Paul and Helen Hansen work in tourism, and they very kindly arranged a nice inexpensive hotel for us to stay in the suburb of Seapoint, next to the Victoria & Albert Waterfront (a kind of nautically themed spivvy shopping/eating/drinking/entertainment precinct a la Darling Harbour, Fremantle, or the Hobart docks). From here we walked around the inner city every day, beginning with a very helpful and entertaining walking tour led by a Jewish woman called Rheina, who really adores her home city. Many many things to say about Cape Town, but there is no way to explain how unbelievably and dramatically beautiful it is. Perhaps like a real world Minas Tirith, but then so different as well. Table Mountain, the coastline, and the history of the city's development constantly took our breaths away. Almost everywhere you go, you are within view of all three things, so that it becomes quite hard to work out how the various suburbs connect to each other, and you need to keep a compass in your head.
As the photographs will show, we took a boat out to Robben Island and looked around the old prison. The prison closed in 1994. Tour guides there are former political prisoners. Our guide, Len, had been betrayed by a comrade in Mkonto Wesiswe while they were running sabotage raids against state infrastructure in 1984. The story of the prison, which of course is partly his biography, was staggeringly callous and cruel. An unimaginable state of affairs. And then it all ended so quickly, almost as if the end was arbitrary rather than the despotism. From Robben Island, in particular, the view of Cape Town is acheingly beautiful.

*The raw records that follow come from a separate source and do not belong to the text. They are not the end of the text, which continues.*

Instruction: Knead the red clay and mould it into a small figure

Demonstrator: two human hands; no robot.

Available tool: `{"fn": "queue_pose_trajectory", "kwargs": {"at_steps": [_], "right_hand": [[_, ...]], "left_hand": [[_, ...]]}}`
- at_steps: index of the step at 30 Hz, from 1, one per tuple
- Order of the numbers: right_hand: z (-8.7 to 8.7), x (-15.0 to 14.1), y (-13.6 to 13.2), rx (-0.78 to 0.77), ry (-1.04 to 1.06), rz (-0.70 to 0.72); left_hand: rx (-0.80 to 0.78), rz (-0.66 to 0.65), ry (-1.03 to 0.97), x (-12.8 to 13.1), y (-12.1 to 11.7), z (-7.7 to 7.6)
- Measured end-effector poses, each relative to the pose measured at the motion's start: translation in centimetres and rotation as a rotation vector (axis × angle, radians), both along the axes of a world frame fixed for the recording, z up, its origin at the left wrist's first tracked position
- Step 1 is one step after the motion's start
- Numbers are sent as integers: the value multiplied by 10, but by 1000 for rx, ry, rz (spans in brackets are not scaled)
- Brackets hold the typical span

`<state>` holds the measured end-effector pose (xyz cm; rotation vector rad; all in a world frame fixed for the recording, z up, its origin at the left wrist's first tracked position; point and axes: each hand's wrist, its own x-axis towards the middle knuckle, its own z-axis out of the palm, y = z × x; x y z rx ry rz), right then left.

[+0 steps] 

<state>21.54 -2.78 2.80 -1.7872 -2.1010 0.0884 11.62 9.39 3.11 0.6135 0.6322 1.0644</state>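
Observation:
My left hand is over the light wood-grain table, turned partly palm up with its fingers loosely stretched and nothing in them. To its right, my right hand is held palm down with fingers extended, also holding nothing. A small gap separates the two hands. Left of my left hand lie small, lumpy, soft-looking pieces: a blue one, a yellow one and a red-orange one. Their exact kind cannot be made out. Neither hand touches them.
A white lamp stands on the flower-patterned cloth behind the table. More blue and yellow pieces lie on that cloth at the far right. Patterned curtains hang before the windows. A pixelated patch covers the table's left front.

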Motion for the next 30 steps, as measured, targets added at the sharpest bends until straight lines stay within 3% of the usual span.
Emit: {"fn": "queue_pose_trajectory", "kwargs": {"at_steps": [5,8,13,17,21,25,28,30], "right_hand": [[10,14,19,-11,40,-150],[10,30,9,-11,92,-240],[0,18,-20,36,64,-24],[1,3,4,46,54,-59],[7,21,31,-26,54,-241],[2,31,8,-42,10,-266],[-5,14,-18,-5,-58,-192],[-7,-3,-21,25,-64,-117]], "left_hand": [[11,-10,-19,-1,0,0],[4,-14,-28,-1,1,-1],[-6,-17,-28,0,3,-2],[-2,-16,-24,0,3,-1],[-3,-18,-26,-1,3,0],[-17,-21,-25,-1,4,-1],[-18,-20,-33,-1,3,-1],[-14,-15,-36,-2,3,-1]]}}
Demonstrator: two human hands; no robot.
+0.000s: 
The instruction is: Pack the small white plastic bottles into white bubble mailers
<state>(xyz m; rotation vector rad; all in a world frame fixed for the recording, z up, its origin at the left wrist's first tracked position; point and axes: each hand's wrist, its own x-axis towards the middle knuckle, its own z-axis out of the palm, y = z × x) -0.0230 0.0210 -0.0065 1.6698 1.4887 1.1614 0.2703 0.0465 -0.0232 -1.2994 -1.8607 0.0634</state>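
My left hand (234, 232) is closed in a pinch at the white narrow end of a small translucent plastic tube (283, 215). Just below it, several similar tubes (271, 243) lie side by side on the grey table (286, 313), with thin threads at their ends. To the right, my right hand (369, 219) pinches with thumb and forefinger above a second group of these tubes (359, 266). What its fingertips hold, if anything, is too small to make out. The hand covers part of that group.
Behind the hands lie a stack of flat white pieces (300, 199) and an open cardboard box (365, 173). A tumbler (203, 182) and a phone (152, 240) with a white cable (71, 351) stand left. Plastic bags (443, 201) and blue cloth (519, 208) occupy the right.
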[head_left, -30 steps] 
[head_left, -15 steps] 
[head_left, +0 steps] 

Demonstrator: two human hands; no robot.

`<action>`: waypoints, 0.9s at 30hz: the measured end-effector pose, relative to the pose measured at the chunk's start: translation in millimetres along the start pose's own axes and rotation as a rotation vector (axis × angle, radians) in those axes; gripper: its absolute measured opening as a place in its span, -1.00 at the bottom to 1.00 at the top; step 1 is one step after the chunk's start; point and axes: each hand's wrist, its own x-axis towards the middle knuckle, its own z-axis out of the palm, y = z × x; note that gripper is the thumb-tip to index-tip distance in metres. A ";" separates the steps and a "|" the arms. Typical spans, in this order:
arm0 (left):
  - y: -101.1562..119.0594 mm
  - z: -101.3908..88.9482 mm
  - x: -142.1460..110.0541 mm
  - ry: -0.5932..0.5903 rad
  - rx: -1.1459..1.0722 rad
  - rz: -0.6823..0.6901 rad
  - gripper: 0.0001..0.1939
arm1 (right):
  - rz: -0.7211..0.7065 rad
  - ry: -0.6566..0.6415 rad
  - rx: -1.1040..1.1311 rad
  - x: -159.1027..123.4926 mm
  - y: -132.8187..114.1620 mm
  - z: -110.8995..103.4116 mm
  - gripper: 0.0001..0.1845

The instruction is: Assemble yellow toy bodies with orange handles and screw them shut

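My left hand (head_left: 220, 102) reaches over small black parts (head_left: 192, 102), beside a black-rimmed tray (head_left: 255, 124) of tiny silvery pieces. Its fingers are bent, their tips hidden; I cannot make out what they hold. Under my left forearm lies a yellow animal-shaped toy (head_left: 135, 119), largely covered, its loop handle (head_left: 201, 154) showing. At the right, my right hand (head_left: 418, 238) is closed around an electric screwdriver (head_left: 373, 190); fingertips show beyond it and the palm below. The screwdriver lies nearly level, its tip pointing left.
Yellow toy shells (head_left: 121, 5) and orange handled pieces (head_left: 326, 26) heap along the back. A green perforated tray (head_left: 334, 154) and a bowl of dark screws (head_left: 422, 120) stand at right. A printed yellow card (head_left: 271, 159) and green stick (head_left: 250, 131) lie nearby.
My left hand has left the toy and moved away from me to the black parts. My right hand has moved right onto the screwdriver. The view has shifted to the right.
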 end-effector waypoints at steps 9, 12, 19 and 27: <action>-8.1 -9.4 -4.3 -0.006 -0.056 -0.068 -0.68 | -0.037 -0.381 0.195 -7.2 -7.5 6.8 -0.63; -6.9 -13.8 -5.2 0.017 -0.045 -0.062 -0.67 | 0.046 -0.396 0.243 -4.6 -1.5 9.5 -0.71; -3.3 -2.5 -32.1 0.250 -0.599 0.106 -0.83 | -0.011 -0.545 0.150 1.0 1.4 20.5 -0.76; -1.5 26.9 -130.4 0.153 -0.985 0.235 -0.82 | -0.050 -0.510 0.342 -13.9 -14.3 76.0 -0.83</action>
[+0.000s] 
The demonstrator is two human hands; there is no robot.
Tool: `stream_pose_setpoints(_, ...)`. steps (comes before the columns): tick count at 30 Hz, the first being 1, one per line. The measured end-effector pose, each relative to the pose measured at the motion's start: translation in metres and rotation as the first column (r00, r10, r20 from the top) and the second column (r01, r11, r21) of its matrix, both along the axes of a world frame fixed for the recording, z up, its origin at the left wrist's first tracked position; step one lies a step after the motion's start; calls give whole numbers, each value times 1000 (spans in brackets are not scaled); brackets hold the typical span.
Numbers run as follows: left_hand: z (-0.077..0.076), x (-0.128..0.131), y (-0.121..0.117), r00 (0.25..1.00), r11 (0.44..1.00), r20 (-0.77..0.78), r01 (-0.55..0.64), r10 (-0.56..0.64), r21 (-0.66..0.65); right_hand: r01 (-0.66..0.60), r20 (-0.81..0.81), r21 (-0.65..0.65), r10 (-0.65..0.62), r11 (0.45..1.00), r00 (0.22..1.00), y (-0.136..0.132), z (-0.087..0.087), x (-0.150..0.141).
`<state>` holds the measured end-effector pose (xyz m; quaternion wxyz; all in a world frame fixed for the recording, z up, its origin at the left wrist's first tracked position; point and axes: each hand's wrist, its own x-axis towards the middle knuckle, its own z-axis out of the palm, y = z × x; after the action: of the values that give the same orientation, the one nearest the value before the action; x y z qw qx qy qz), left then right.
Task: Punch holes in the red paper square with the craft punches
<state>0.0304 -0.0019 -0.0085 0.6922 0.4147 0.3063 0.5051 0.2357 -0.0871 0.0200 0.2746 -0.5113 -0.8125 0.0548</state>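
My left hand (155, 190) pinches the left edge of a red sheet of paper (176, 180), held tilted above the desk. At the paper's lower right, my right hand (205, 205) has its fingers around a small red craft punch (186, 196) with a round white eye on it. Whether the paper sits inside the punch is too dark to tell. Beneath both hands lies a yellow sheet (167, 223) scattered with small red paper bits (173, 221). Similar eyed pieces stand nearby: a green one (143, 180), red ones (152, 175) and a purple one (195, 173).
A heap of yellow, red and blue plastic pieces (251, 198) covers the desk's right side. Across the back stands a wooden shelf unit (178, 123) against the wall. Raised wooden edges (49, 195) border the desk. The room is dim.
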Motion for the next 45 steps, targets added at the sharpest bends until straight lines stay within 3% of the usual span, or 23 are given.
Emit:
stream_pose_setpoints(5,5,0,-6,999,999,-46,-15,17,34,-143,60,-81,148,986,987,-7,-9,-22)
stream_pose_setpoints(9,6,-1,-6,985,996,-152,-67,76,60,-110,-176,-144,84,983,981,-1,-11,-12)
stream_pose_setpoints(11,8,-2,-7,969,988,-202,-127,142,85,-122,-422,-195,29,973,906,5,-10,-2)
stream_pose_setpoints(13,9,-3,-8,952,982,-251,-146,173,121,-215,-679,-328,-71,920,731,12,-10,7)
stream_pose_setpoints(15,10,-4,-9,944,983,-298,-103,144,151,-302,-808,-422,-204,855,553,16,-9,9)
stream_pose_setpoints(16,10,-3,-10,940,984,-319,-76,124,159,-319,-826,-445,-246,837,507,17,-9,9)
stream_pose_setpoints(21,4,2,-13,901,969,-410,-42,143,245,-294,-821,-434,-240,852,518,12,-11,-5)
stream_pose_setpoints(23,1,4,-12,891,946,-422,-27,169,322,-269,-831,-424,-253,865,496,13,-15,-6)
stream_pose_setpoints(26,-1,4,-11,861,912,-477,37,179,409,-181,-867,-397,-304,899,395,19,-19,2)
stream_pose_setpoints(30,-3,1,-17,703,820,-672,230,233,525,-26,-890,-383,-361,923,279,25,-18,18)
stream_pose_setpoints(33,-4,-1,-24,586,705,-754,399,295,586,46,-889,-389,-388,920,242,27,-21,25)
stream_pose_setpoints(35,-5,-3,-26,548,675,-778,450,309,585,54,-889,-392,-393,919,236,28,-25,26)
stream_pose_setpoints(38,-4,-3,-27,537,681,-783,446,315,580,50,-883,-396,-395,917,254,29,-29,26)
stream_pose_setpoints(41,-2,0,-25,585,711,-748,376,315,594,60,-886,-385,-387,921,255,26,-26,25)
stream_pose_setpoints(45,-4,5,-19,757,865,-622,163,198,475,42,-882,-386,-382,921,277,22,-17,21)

On our final morning, Paul very kindly drove us around the southern end of Cape Town in his Land Cruiser, including taking us out to the Cape of Good Hope proper. This wild rocky outcrop has seen many shipwrecks, and we thought we might be watching another one as we drove along the coast road -- a madly overloaded fishing boat struggling to haul in its nets in a very placid sea. But no sinky sinky, fortunately. Our imaginations were just running away with us. Paul's sons are Thomas (5) and Gabriel (2). They sing the Xhosa verses of their national anthem very sweetly and with much feeling at only the slightest provocation. Adele Clark may be interested to know that Thomas has a similar smile to hers. Paul also took us to met his wife, Helen, at home. We were very grateful to them both for their help, both setting us up in a hotel and then showing us the spectacular coastal fringe of their city. Paul mentioned that he is likely to visit Australia in March 2006: he has a standing invitation to come and see Wapengo then, and he is keen to catch up with Roland again -- preferably to meet some of his wines too!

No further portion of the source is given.